Staring wide-eyed and terrified out through her locked protective window, a big sign commands all comers, “WARNING: POSITIVELY DO NOT TOUCH.” Was that message actually aimed not at the foolish museum-going public, but at Evil Ed himself? A young mother disguising her baby as a demonic moving doll just so she wouldn’t end up getting poked and impregnated by Ed Warren too seems like an extreme measure to resort to, but these were extreme circumstances.

It’s okay. You can take your Raggedy disguise off and come out now, Little Baby Ann. Uncle Eddie is dead now. And if you do it this month of all months, there are thousands upon thousands of people out there who’ve got your back at the moment. Look, they’re all busily mincing around the nation at gay parades and openly approaching confused children while dressed in pink sparkly shirts saying “Protect the Dolls!” on them just to prove it. People like that definitely aren’t any dangerous, child-grooming pedophiles like Uncle Ed was!

A BLAIR IN THE SKY
A much less pedo-related paranormal artifact with potential for future display in the Warrens’ Occult Museum has just been captured in Colombia: a silvery metallic sphere recorded on camera flying over the town of Buga before landing and being retrieved by a passing ufologist. Locals claim it is of ET origin, albeit covered in letters from ancient human alphabets.

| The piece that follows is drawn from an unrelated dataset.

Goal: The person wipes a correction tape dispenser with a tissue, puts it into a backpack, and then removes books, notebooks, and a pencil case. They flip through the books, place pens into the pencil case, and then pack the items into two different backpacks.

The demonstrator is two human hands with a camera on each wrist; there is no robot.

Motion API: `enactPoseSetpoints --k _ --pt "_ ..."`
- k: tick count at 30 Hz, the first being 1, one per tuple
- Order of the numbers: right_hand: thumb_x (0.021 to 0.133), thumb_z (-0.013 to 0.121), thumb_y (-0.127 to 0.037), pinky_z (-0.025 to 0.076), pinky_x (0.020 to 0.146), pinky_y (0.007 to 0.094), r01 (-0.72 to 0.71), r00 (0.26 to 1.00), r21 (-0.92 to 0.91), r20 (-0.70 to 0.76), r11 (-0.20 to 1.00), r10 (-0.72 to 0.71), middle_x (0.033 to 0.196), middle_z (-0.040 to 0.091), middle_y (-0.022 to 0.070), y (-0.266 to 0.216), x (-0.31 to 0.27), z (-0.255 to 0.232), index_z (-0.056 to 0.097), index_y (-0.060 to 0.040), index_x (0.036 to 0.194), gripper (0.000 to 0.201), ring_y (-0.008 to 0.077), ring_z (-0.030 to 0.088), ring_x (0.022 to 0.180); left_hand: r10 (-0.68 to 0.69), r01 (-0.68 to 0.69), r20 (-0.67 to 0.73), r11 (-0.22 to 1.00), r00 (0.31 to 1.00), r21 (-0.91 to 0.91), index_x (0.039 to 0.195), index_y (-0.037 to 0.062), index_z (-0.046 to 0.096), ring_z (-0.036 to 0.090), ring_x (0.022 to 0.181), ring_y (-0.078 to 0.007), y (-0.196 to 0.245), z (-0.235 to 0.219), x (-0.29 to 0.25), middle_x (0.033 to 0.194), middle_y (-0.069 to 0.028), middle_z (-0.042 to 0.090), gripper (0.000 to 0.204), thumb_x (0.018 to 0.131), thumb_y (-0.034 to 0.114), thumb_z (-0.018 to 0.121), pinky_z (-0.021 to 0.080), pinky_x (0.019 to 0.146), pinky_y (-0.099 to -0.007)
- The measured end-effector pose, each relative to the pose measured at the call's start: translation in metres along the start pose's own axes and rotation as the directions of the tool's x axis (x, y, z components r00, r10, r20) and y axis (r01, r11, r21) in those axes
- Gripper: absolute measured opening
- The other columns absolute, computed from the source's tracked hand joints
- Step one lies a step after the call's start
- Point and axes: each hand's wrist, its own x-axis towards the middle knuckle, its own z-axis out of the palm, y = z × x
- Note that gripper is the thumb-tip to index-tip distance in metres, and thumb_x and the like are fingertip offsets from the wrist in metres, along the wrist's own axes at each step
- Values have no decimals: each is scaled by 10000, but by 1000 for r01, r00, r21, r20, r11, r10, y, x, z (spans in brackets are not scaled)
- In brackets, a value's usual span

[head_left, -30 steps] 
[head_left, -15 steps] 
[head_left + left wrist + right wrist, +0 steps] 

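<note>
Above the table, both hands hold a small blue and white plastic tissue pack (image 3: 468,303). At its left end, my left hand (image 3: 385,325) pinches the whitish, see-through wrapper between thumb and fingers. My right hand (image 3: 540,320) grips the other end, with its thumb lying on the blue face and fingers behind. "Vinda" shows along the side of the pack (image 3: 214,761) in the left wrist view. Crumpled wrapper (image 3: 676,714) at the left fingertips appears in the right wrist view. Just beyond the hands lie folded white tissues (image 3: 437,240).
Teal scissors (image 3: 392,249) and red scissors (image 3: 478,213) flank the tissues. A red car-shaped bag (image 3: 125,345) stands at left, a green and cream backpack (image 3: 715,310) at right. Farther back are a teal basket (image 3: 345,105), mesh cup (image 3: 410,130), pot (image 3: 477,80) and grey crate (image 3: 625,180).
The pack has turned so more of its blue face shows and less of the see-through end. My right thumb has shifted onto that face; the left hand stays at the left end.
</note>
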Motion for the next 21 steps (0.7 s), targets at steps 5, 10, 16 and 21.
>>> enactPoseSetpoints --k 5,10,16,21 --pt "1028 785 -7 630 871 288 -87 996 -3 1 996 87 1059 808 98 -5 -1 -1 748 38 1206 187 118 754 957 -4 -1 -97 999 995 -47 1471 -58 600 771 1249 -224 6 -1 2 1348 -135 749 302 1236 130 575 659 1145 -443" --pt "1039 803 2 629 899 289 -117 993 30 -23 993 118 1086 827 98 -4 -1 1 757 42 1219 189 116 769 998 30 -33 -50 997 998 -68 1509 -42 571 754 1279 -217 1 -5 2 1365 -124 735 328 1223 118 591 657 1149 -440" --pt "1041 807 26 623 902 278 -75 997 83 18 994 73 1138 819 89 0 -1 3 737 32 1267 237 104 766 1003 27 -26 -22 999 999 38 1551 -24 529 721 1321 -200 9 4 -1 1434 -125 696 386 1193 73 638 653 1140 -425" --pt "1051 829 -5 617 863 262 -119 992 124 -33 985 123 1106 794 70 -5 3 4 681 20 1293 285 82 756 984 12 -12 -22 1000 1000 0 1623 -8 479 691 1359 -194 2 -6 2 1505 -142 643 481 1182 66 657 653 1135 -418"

Using AI, “scientists” determined that the alien message read as follows: “The origin of birth through union and energy in the cycle of transformation, meeting point of unity, expansion, and consciousness—individual consciousness.” That seemed essentially meaningless, so the ufologists called in the true experts in the speaking of indecipherable nonhuman languages: Democrat Party politicians. “I think it means ‘Hey, you motherfuckers!’” explained Sen. Elissa Slotkin, cautiously.

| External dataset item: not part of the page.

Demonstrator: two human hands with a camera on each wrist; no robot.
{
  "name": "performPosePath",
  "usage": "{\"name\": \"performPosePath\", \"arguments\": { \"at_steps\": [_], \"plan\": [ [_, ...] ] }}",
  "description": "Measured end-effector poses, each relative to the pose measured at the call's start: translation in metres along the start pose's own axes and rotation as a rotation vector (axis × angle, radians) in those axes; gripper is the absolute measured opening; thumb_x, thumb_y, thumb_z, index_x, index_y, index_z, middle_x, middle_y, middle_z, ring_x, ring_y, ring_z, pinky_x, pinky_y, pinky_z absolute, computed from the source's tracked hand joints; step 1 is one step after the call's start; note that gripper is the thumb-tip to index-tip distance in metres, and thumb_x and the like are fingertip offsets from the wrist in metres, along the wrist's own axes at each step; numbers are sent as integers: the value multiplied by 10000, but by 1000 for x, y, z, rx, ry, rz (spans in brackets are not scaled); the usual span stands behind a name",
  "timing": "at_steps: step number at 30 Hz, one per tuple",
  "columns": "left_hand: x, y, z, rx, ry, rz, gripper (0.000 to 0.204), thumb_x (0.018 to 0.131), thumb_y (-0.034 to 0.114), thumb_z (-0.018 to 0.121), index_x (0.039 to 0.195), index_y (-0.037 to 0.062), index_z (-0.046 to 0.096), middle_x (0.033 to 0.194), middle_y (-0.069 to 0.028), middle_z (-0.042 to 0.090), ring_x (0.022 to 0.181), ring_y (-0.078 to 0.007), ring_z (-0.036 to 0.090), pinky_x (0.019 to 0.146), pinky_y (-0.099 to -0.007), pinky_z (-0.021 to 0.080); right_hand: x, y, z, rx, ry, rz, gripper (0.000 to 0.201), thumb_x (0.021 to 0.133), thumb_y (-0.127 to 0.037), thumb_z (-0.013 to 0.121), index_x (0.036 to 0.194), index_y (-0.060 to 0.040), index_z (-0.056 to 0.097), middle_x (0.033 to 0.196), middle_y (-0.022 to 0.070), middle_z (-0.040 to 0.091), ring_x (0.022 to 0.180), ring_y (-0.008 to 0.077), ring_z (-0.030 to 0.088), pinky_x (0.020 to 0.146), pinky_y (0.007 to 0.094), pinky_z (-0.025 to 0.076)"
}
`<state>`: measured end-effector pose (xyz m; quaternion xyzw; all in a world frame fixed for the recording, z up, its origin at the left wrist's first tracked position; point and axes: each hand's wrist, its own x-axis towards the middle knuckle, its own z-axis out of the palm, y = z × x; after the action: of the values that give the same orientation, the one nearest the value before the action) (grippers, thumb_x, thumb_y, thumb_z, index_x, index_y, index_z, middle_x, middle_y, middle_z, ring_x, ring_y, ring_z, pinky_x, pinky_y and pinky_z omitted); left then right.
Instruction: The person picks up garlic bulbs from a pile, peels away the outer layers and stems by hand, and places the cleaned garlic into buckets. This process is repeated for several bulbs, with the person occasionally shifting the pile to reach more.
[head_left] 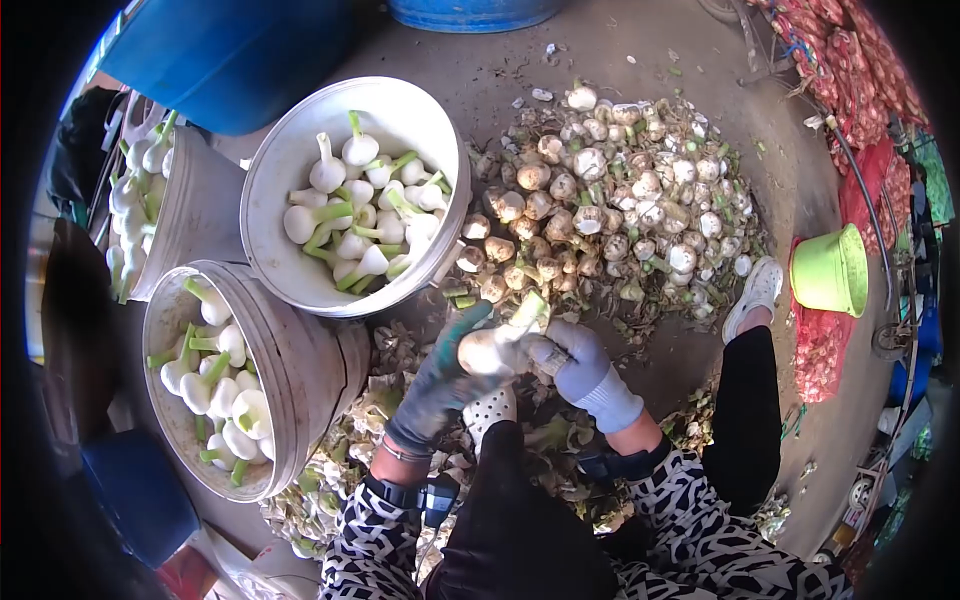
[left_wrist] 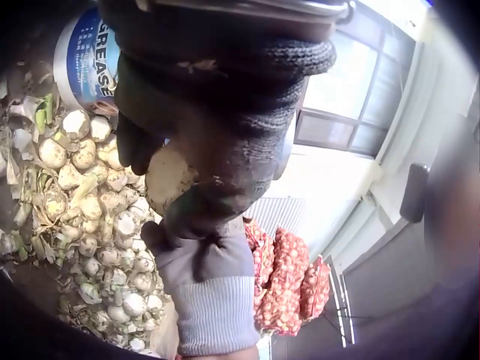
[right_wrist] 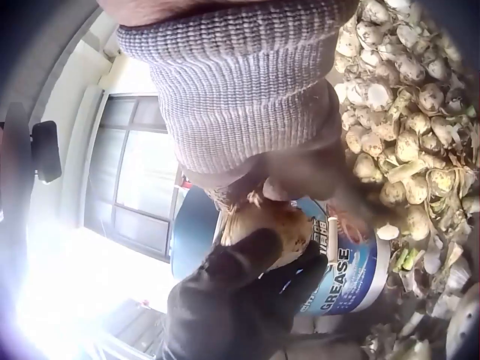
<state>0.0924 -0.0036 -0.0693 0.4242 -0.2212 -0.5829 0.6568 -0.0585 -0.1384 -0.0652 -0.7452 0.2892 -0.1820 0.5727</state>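
Note:
A garlic bulb [head_left: 481, 353] with a short green stem stub is held between both hands, above the lap. The left hand [head_left: 440, 372], in a dark grey and green glove, grips the bulb from its left side. In a pale grey glove, the right hand [head_left: 588, 378] has its fingers curled against the bulb's other side, blurred at the tips. The right wrist view shows brownish, soil-marked skin on the bulb [right_wrist: 264, 231], with the dark gloved thumb across it. Glove fingers hide part of the bulb [left_wrist: 168, 180] in the left wrist view.
Beyond the hands spreads a heap of unpeeled garlic [head_left: 620, 200]. White buckets [head_left: 262, 215] of clean, green-stemmed bulbs stand at the left. Loose skins [head_left: 330, 490] litter the floor. A lime-green bucket [head_left: 830, 270] and red net sacks [head_left: 845, 90] are at the right.

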Motion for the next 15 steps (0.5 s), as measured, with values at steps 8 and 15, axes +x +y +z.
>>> {"name": "performPosePath", "arguments": {
  "at_steps": [8, 15],
  "plan": [
    [-3, -10, -30, 1120, 109, 194, 492, 989, 364, 506, 1318, 0, 471, 1120, -97, 669, 1021, -240, 646, 863, -371, 511, -24, 21, 18, 767, -540, 369, 212, 916, -159, 616, 1026, 10, 679, 791, 42, 671, 704, 80, 618, 633, 256, 497],
    [-22, -1, 7, 302, 194, -37, 543, 888, 394, 656, 1258, 20, 524, 1112, -44, 577, 987, -136, 548, 886, -283, 456, -28, 13, 47, 1050, -175, 540, 308, 928, -236, 561, 1074, 27, 623, 699, 35, 638, 593, 125, 595, 605, 271, 502]
  ]
}}
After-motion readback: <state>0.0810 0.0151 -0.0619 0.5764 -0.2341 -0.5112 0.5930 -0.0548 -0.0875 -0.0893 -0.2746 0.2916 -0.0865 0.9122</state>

As for how true this whole story is, meanwhile…it should be noted the report on the UFO in the New York Post was written by someone called Anthony Blair. The last time the world listened to someone called Tony Blair about some alien power’s strange military technology, we ended up knee-deep in a senseless war in Iraq. If you were a journalist and you wished to possess some real credibility to your name, you’d be better off having been christened Pikachu.